Of course it is and it was back then too. It just has to be willing to use nukes, chemical and or biological warfare, even in a tactical way. US failures in Korea, Vietnam, and Afganistan are related to its unwillingness to apply total war tactics... You can't fight a war with the hands tied behind your back if you want to obtain total victory. Still, even without putting assets on the ground and even using its nuclear, chemical or biological capabilities I can see US fracking over Iran and reducing its infrastructure to pre-medieval levels using just air and naval assets...
The use of the word 'fracking' suggests that you are a relatively young man grown up on Battlestar Galactica, and only a distant historical knowledge of the Iranian hostage crisis, Vietnam, Korea and the mythos which has grown up around WWII.

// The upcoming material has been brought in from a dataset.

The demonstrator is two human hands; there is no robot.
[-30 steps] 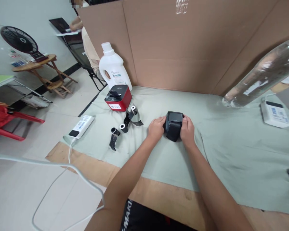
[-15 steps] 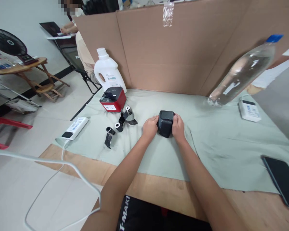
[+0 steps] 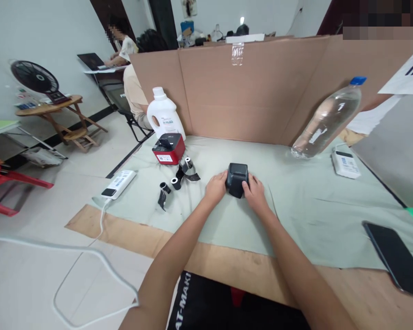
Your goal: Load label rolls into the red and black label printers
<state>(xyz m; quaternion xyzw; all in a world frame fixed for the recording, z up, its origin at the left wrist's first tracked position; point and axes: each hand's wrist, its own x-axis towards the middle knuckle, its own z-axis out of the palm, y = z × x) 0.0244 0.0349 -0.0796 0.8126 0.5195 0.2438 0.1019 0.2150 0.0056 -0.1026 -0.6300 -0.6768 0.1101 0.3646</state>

From a different vantage point, I see your views as rather unnecessarily bloodthirsty.
First, while you seem to be an advocate of 'total war tactics', I would suggest that for the most part, 'total war' is a very rare thing in history. The vast majority of wars involve fairly limited commitments by one side or the other, sometimes by both sides.

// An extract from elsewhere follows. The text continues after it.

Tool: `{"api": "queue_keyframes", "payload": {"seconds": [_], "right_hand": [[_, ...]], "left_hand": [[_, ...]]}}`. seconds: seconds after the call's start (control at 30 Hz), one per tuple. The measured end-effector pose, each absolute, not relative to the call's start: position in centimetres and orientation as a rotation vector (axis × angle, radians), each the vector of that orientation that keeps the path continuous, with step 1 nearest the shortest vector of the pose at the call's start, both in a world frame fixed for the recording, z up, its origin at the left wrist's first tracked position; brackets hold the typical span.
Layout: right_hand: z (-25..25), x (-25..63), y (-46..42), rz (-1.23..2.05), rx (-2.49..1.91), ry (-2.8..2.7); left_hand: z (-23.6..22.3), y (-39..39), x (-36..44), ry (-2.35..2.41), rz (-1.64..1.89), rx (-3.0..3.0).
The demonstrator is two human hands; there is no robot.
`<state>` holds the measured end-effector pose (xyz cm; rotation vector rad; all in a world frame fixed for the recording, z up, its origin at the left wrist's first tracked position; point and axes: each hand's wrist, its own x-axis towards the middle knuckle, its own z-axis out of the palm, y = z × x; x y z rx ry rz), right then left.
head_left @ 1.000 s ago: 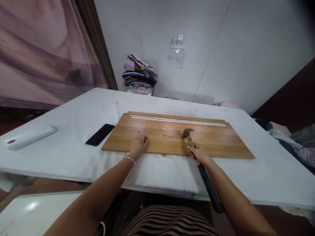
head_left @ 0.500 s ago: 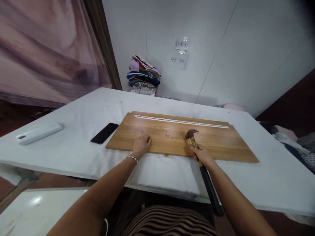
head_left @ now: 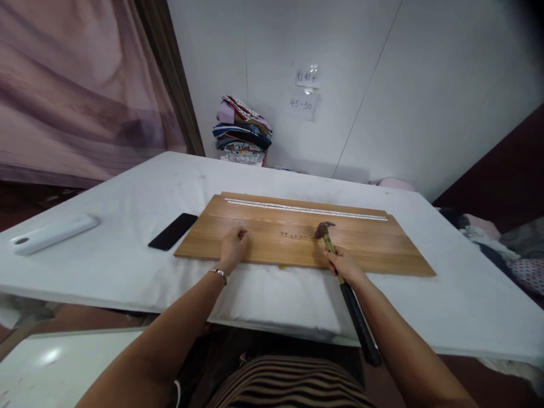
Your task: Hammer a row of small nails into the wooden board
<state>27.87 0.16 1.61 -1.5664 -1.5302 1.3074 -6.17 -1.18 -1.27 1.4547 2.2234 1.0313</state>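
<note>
A wooden board [head_left: 361,243] lies flat before me, with two white strips [head_left: 306,208] along its far side. My left hand [head_left: 233,247] is over the board's left part, fingers pinched together beside a few small thin pieces, apparently nails [head_left: 240,224]. Whatever is between those fingertips is too small to make out. A claw hammer [head_left: 357,317] is gripped in my right hand [head_left: 343,264] high on the handle, its head at the board and its black grip hanging past the table's near edge. Left of the hammer head runs a short row of nails [head_left: 293,235] in the board.
A black phone [head_left: 173,231] and a white long-shaped object [head_left: 55,233] lie on the white-covered table [head_left: 140,192] to the left. Folded clothes [head_left: 243,127] are stacked at the wall behind. Paper notes [head_left: 304,105] hang on the wall. More cloth [head_left: 488,235] lies beyond the right edge.
My left hand's fingers have reached forward to the small pieces on the board and pinched together there. The right hand keeps its hold on the hammer. The whole view has shifted slightly.
</note>
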Motion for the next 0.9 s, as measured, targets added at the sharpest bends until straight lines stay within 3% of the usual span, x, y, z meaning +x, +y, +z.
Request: {"api": "queue_keyframes", "payload": {"seconds": [0.13, 0.37, 0.9], "right_hand": [[1.5, 27.9, 0.3, 1.303, -1.53, -1.496], [1.5, 27.5, 0.7, 1.311, -1.589, -1.462], [1.5, 27.5, 0.4, 1.33, -1.565, -1.436]], "left_hand": [[-0.3, -1.0, -7.2, 2.345, 0.98, 1.392], [1.3, -0.1, -8.5, 2.507, 0.555, 1.586], [1.8, -0.8, -8.0, 2.361, 0.162, 2.0]]}}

Total wars are generally counterproductive. They are extremely destructive of the economy and society of the total war society, even when they win. At the very least, expect radical social changes, major economic dislocations. Victory is often pyrhic - World War I and II put paid to the British, French, Dutch, Belgian, Austrian, Ottoman and Russian Empires. The United States came out well in both wars, particularly the second, because it's commitments were almost peripheral in both cases.
No society commits to total warfare unless its crucial interests or survival are at stake. End of story.

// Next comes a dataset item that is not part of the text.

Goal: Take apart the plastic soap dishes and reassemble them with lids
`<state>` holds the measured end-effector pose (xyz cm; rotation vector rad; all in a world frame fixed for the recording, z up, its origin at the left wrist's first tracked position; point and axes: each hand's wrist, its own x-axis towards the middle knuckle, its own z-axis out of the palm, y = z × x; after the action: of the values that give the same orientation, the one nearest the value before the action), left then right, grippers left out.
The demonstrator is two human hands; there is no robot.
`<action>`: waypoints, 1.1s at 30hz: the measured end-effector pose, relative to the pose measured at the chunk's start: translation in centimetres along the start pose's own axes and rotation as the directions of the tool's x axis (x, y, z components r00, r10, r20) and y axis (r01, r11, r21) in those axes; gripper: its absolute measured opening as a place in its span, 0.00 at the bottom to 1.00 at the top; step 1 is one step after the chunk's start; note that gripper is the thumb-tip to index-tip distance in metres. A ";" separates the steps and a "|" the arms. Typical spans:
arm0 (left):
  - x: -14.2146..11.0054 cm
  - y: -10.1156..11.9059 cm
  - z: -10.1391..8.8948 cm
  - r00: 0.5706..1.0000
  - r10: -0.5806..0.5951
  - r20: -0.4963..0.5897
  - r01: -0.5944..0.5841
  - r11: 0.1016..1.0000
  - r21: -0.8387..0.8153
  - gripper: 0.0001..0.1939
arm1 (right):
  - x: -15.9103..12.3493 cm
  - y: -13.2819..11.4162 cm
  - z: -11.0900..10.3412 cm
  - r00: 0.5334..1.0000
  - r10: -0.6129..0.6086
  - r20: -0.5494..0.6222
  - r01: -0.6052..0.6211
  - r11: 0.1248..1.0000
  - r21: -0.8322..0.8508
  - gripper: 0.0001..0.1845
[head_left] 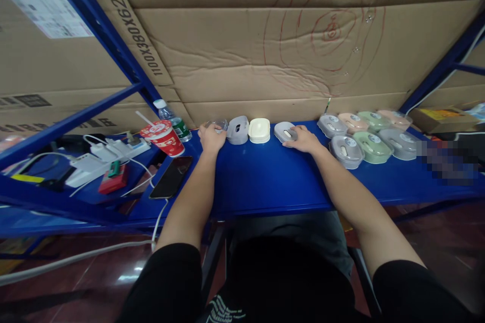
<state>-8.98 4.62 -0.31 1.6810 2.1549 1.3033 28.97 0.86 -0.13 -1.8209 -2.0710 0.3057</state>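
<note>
My left hand (212, 137) is closed around the near-left edge of a clear plastic lid (219, 124) at the back of the blue table. Just right of it stands a grey-purple plastic box (237, 131) with a dark slot. A cream-coloured box (259, 130) sits beside that one, open side up. With thumb and fingers, my right hand (304, 140) grips the right side of a grey lid-like piece (283, 131) that has a pale oblong part on it. Whether that piece touches the table I cannot tell.
Several lidded boxes (374, 147) in grey, green and peach stand in rows at the right. On the left are a red cup (166, 140) with a straw, a water bottle (178, 125), a phone (172, 177) and a power strip (109, 160). Cardboard (227, 60) backs the table.
</note>
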 end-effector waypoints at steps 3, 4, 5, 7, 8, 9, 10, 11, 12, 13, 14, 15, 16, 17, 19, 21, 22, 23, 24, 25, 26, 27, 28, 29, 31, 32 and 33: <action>-0.1 0.1 0.0 1.000 0.005 -0.017 -0.005 1.000 -0.019 0.10 | 0.4 0.1 0.2 1.000 0.009 -0.026 -0.008 0.999 0.038 0.47; -0.1 0.2 0.0 1.000 -0.001 -0.015 0.000 1.000 -0.014 0.10 | 0.5 0.1 0.2 0.999 0.009 -0.041 -0.007 0.998 0.058 0.46; -0.2 0.3 -0.1 1.000 -0.010 -0.012 0.010 1.000 0.001 0.10 | 0.6 0.1 0.3 0.998 0.011 -0.062 -0.006 0.997 0.077 0.45; -0.4 0.6 -0.2 1.000 -0.023 -0.019 0.024 0.998 0.053 0.10 | 0.8 -0.1 0.2 0.993 0.026 -0.118 -0.013 0.993 0.115 0.40; -0.5 0.8 -0.3 0.999 -0.016 -0.031 0.018 0.997 0.080 0.10 | 0.9 -0.2 0.2 0.988 0.039 -0.151 -0.018 0.990 0.138 0.38; -0.7 1.1 -0.4 0.999 0.006 -0.048 -0.001 0.995 0.100 0.10 | 0.9 -0.3 0.1 0.981 0.054 -0.188 -0.023 0.986 0.163 0.36; -0.9 1.3 -0.4 0.997 0.042 -0.068 -0.034 0.993 0.112 0.10 | 0.8 -0.4 -0.1 0.972 0.068 -0.226 -0.025 0.982 0.189 0.34; -1.1 1.6 -0.4 0.992 0.089 -0.087 -0.078 0.990 0.117 0.11 | 0.7 -0.6 -0.2 0.960 0.079 -0.269 -0.019 0.976 0.216 0.33; -1.3 2.0 -0.4 0.985 0.142 -0.102 -0.130 0.985 0.118 0.11 | 0.6 -0.7 -0.4 0.945 0.084 -0.317 -0.005 0.970 0.242 0.33; -1.7 2.4 -0.3 0.973 0.202 -0.110 -0.189 0.975 0.115 0.11 | 0.4 -0.9 -0.6 0.927 0.081 -0.366 0.022 0.963 0.268 0.32; -2.1 2.9 -0.1 0.957 0.270 -0.106 -0.258 0.960 0.110 0.13 | 0.2 -1.1 -0.8 0.908 0.076 -0.412 0.055 0.953 0.297 0.31; -2.6 3.5 0.0 0.933 0.349 -0.088 -0.340 0.935 0.101 0.15 | -0.1 -1.3 -1.0 0.890 0.072 -0.450 0.092 0.938 0.333 0.30; -3.2 4.1 0.3 0.897 0.438 -0.056 -0.433 0.897 0.087 0.17 | -0.3 -1.7 -1.1 0.873 0.074 -0.482 0.130 0.917 0.376 0.29; -3.8 4.8 0.5 0.845 0.535 -0.009 -0.534 0.843 0.066 0.20 | -0.6 -2.0 -1.3 0.859 0.081 -0.505 0.164 0.891 0.423 0.30; -5.2 6.1 0.9 0.685 0.721 0.105 -0.725 0.689 -0.001 0.25 | -1.0 -2.9 -1.4 0.843 0.102 -0.528 0.217 0.833 0.508 0.36; -6.5 7.2 1.3 0.507 0.839 0.197 -0.844 0.529 -0.082 0.27 | -1.3 -3.7 -1.3 0.843 0.125 -0.523 0.243 0.779 0.578 0.42; -7.0 7.7 1.4 0.447 0.867 0.222 -0.872 0.477 -0.111 0.25 | -1.3 -4.0 -1.3 0.857 0.135 -0.497 0.241 0.748 0.618 0.44; -7.4 7.9 1.5 0.411 0.880 0.237 -0.885 0.448 -0.128 0.23 | -1.4 -4.3 -1.2 0.879 0.146 -0.454 0.226 0.711 0.666 0.45; -7.6 8.1 1.5 0.401 0.883 0.245 -0.888 0.440 -0.132 0.20 | -1.3 -4.4 -1.2 0.901 0.160 -0.402 0.201 0.669 0.715 0.46; -7.6 8.1 1.5 0.411 0.877 0.247 -0.884 0.450 -0.128 0.17 | -1.3 -4.5 -1.1 0.921 0.170 -0.350 0.173 0.628 0.759 0.47; -7.5 8.0 1.5 0.434 0.867 0.244 -0.874 0.471 -0.120 0.16 | -1.2 -4.4 -1.1 0.935 0.174 -0.308 0.150 0.594 0.790 0.49; -7.2 7.8 1.4 0.466 0.853 0.235 -0.859 0.499 -0.110 0.16 | -1.1 -4.3 -1.1 0.942 0.172 -0.290 0.142 0.577 0.804 0.50; -6.8 7.6 1.4 0.510 0.832 0.216 -0.838 0.538 -0.095 0.17 | -1.0 -4.1 -1.1 0.940 0.166 -0.300 0.151 0.584 0.797 0.50; -6.4 7.3 1.3 0.569 0.801 0.185 -0.805 0.589 -0.075 0.18 | -1.0 -3.8 -1.1 0.933 0.148 -0.329 0.171 0.620 0.766 0.49; -5.5 6.6 1.2 0.713 0.695 0.096 -0.696 0.717 -0.022 0.16 | -0.8 -3.1 -1.2 0.915 0.073 -0.398 0.206 0.762 0.614 0.42; -5.0 6.2 1.2 0.779 0.625 0.051 -0.626 0.780 0.004 0.15 | -0.8 -2.7 -1.2 0.911 0.019 -0.412 0.209 0.841 0.499 0.38; -4.6 5.9 1.1 0.834 0.551 0.015 -0.551 0.834 0.025 0.14 | -0.7 -2.4 -1.2 0.916 -0.038 -0.399 0.201 0.905 0.374 0.35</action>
<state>-2.28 1.45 1.14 2.4342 1.7380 1.3721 27.37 -0.28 1.80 -1.3649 -1.6843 0.2936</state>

A nation which commits to limited wars does so on a cost/benefit basis. ie, the scale of its commitment has to be commensurate with the benefits it anticipates. There's all sorts of ways to lose a war like that, ranging from the enemy outspending you, to cutting your losses when the cost exceeds the benefit, to spending yourself into ruin or prejudicing your overall position pursuing a worthless victory.
The notion that we didn't try hard enough, or fought with one hand tied behind our back in Korea, Vietnam or Afghanistan is mythical, and amounts to 'stab in the back' folklore. It's just nonsense.
The notion of declaring war on Iran in this circumstance is ill advised under the circumstances for a number of reasons, the proportionality of response and cost benefit is just the beginning. There is, for instance, the fact that such a war would almost certainly have endangered its objectives - the hostages might well have been killed or injured. The US was not at the time prepared to go to war, physically or economically. Finally, the outcomes of the war would almost certainly have been massively counterproductive, from destabilizing the entire region to inviting soviet domination.
It's all very fine to flex muscles, strut and talk tough. But... not every problem is a nail, and not every solution is a hammer.